Work request: A full and exact copy of the listing that follows is needed.

Data provided below:

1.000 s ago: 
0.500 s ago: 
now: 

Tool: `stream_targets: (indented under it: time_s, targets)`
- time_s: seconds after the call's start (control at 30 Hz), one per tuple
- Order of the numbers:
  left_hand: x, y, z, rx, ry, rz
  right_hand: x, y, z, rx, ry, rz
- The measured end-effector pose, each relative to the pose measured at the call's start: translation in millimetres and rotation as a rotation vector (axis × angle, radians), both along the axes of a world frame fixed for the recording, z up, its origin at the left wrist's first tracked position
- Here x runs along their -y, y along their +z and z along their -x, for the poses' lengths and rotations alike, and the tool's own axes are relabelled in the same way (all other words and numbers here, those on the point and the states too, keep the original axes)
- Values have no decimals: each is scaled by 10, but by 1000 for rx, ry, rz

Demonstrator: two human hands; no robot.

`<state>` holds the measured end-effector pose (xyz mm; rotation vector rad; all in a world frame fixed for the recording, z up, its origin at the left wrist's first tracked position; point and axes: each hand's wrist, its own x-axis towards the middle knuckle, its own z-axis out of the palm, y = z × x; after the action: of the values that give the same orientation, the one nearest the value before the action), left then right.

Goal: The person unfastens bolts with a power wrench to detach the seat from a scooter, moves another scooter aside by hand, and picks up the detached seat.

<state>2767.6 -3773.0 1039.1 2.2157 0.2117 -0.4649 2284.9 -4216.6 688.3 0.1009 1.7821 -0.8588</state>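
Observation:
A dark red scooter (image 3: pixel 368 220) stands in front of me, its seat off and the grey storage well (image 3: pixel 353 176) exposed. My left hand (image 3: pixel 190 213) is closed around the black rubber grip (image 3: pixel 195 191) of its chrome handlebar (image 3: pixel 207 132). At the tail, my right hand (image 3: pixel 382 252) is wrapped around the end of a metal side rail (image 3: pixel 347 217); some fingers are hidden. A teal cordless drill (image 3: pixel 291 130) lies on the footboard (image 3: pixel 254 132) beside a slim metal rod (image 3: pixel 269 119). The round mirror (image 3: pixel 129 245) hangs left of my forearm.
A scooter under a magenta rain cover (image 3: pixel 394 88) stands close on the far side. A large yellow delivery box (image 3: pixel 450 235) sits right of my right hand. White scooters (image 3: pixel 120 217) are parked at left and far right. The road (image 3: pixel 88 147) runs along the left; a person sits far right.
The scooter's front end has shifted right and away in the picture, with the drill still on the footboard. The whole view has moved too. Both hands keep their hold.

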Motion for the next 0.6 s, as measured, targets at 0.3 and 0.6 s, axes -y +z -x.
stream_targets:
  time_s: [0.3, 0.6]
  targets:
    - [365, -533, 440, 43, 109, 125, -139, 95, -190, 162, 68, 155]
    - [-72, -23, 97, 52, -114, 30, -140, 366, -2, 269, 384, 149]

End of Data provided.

Solution below:
1.000 s ago: 
0.500 s ago: 
now: 

Tool: `stream_targets: (indented under it: time_s, targets)`
- time_s: seconds after the call's start (control at 30 Hz), one per tuple
- Order of the numbers:
  left_hand: x, y, z, rx, ry, rz
  right_hand: x, y, z, rx, ry, rz
- The measured end-effector pose, each relative to the pose measured at the call's start: translation in millimetres and rotation as a rotation vector (axis × angle, radians), both along the axes of a world frame fixed for the recording, z up, its origin at the left wrist's first tracked position
- Here x runs along their -y, y along their +z and z along their -x, for the poses' lengths and rotations alike, and the tool's own axes are relabelled in the same way (all other words and numbers here, those on the point and the states too, keep the original axes)
- Values have no decimals: each is scaled by 10, but by 1000 for rx, ry, rz

Demonstrator: two human hands; no robot.

`<state>` holds the measured end-effector pose (xyz mm; rotation vector rad; all in a world frame fixed for the recording, z up, its origin at the left wrist's first tracked position; point and axes: each hand's wrist, its own x-axis towards the middle knuckle, its own z-axis out of the palm, y = z × x; after the action: of the values that give the same orientation, the one nearest the value before the action), left then right.

Goal: The person unfastens bolts with a power wrench to detach the seat from a scooter, moves another scooter aside by hand, and picks up the detached seat.

<state>2767.6 -3773.0 1039.1 2.2157 0.2117 -0.4649 2284.9 -4216.6 688.3 0.1009 1.7821 -0.8588</state>
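Observation:
A dark red scooter (image 3: pixel 368 220) stands in front of me, its seat off and the grey storage well (image 3: pixel 353 176) exposed. My left hand (image 3: pixel 190 213) is closed around the black rubber grip (image 3: pixel 195 191) of its chrome handlebar (image 3: pixel 207 132). At the tail, my right hand (image 3: pixel 382 252) is wrapped around the end of a metal side rail (image 3: pixel 347 217); some fingers are hidden. A teal cordless drill (image 3: pixel 291 130) lies on the footboard (image 3: pixel 254 132) beside a slim metal rod (image 3: pixel 269 119). The round mirror (image 3: pixel 129 245) hangs left of my forearm.
A scooter under a magenta rain cover (image 3: pixel 394 88) stands close on the far side. A large yellow delivery box (image 3: pixel 450 235) sits right of my right hand. White scooters (image 3: pixel 120 217) are parked at left and far right. The road (image 3: pixel 88 147) runs along the left; a person sits far right.
The scooter's front end has shifted right and away in the picture, with the drill still on the footboard. The whole view has moved too. Both hands keep their hold.
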
Motion for the next 0.6 s, as measured, targets at 0.3 and 0.6 s, axes -y +z -x.
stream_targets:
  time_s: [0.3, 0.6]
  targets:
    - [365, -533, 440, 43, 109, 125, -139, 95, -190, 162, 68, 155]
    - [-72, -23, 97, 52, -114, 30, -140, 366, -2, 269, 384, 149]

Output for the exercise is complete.